***** GIVEN DATA
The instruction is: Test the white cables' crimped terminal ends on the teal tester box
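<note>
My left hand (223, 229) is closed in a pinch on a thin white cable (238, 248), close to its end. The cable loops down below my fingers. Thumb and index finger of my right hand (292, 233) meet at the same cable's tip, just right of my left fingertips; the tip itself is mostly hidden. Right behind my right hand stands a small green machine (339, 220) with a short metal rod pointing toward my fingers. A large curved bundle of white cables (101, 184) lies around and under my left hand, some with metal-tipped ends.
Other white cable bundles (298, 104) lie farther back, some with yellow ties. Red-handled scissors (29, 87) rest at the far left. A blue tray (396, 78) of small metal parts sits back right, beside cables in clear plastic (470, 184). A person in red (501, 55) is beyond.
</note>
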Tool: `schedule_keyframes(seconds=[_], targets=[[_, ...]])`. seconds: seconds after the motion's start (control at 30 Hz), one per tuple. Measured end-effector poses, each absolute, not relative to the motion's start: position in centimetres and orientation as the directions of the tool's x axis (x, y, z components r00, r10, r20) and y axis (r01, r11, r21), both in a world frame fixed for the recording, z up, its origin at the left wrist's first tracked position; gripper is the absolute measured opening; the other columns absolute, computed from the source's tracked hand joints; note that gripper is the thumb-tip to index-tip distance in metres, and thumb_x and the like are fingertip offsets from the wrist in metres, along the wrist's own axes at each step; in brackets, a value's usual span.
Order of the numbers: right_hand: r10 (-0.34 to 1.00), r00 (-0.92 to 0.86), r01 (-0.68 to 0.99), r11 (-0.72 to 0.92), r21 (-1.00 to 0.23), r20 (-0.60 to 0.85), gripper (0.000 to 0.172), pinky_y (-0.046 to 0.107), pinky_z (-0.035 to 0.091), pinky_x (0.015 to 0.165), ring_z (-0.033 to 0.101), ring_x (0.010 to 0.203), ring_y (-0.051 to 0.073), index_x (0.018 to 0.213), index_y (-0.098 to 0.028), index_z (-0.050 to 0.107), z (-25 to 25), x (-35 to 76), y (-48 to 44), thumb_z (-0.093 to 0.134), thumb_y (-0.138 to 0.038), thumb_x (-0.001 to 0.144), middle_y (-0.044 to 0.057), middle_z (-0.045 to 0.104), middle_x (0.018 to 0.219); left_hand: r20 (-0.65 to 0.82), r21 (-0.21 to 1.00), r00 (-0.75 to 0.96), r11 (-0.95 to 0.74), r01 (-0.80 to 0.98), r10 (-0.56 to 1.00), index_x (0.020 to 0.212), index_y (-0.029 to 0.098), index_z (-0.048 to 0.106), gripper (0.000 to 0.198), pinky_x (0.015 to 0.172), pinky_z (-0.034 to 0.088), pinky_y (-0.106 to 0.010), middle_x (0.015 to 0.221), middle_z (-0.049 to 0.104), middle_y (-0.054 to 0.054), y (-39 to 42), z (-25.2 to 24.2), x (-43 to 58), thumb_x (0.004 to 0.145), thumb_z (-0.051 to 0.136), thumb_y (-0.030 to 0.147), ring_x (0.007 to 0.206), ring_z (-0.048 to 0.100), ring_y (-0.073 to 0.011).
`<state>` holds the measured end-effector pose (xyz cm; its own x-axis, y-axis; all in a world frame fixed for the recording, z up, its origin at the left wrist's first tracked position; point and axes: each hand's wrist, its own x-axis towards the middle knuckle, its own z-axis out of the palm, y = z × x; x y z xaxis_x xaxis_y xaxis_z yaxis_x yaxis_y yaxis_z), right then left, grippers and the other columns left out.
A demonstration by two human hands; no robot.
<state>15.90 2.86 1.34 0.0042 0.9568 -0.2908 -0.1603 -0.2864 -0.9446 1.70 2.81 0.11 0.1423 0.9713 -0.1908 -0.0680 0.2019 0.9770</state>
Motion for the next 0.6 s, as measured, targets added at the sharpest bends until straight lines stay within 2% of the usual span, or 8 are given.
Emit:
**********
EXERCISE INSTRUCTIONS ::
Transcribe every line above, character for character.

FINAL ANSWER ::
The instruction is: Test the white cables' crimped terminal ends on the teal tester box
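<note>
My left hand (223, 229) is closed in a pinch on a thin white cable (238, 248), close to its end. The cable loops down below my fingers. Thumb and index finger of my right hand (292, 233) meet at the same cable's tip, just right of my left fingertips; the tip itself is mostly hidden. Right behind my right hand stands a small green machine (339, 220) with a short metal rod pointing toward my fingers. A large curved bundle of white cables (101, 184) lies around and under my left hand, some with metal-tipped ends.
Other white cable bundles (298, 104) lie farther back, some with yellow ties. Red-handled scissors (29, 87) rest at the far left. A blue tray (396, 78) of small metal parts sits back right, beside cables in clear plastic (470, 184). A person in red (501, 55) is beyond.
</note>
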Tool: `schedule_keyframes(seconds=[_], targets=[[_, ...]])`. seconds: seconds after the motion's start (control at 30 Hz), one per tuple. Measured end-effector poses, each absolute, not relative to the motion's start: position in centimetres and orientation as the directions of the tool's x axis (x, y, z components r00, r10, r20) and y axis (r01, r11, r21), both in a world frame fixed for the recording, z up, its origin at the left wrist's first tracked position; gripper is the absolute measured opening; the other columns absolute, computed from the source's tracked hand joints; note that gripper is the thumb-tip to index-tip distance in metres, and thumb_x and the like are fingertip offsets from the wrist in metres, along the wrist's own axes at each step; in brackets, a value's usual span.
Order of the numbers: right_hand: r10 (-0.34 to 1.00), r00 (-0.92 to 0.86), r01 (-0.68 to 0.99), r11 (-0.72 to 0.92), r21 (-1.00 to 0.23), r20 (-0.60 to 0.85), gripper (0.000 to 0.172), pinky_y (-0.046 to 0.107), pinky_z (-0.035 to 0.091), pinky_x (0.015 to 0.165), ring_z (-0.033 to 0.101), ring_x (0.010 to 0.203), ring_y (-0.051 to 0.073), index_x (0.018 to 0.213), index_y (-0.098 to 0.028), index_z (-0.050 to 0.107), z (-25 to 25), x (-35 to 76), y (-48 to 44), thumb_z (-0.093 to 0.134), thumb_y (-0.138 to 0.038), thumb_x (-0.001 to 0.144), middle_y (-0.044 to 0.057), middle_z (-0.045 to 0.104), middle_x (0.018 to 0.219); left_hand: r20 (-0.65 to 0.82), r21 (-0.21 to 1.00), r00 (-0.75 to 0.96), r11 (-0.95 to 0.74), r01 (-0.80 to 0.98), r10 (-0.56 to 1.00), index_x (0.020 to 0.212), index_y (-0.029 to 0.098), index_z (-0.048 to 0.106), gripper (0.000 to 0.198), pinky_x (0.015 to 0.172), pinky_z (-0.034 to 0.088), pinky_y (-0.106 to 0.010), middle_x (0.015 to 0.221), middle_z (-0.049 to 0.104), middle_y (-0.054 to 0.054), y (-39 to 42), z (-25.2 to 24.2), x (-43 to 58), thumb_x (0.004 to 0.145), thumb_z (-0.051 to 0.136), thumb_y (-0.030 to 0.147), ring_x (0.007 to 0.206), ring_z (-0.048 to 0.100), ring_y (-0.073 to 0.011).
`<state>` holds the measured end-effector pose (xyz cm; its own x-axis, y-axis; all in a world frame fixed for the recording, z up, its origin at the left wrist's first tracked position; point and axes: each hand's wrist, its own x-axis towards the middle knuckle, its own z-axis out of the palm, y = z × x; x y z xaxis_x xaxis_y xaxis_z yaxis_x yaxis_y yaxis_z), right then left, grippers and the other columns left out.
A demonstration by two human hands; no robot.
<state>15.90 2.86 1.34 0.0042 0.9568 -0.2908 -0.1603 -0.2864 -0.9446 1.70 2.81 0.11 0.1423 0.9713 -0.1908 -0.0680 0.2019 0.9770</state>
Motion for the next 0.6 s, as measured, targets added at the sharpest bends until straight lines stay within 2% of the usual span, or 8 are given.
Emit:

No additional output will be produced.